I have read many articles for the time being, but one struck a chord with me today. Sort of a "reset button", to maybe re-think a different career path. I have done customer service for 30 years, mostly in the office setting type. Previous jobs were challenging and diverse and I gave my all, yet, I was not happy as it was to me, "just another paycheck to survive, live and pay the bills". I laugh when job postings write "looking for someone who doesn't think of a job as a paycheck"... what are you supposed to think of a job, if not one to survive earning a pay? That sentence has always been one of the deep thoughts... ironic!

But going back to the "reset button" article I read, one of the things it narrowed down to was to think of finding a job you find joy in doing, a passion. Whether it is working with kids, your love for animals, or a favorite hobby. Lately, I have been trying to get back into art, and I have contemplated this for quite a while, getting my hand back into drawing, which I enjoy immensely. Growing up I wanted to be an artist and was always with pads and all the Crayola crayons you can imagine, along with pencils! That was all I could be happy doing, did not care much for school work or studying... I was always drawing, my escape into my world! However, as I got older, this so-called bitch named "Naïve" took a hold of my life and that was put on the back burner once I turned 19.

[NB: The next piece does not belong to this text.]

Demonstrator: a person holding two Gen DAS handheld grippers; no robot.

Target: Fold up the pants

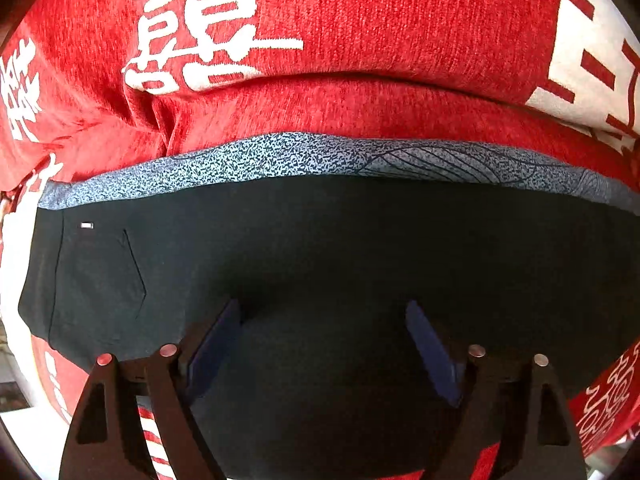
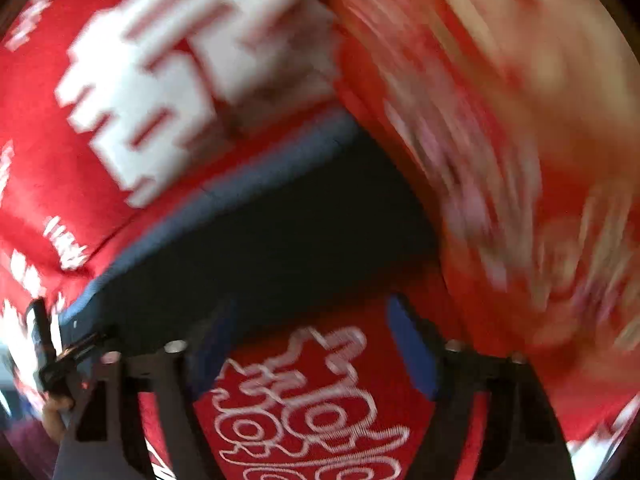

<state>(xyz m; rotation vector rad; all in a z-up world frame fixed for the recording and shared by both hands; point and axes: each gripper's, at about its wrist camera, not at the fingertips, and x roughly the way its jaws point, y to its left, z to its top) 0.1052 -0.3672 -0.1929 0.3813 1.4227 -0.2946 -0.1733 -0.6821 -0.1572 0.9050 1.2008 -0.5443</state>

Now that I am in my late 40's, I honestly don't know what it is, but I want to get back into all these creative things I have in my brain! I am still job searching but it is becoming a clock ticking time bomb for me... running out of money, bills that still are needing to be paid, and I have a trip in August this year that unfortunately, I cannot cancel... the non-refundable crap thing you get from airlines! And canceling is not an option... it is to go see my family on the East coast, and that no one messes with! I am to get back into drawing and my dabbling at painting, I will need to work to supplement myself with artist stuff!

Hopefully, before my time is up until something happens... maybe a miracle? Is there such thing? I do have some paints, tons of pencils, already about 11 canvases, some paint brushes, and my will to get started so maybe in the meantime... I shall get creative and maybe even try selling my art! After all... I have to start somewhere by doing this now right?

Time to grab my sketchbook and 4H pencils... and get back to my escape!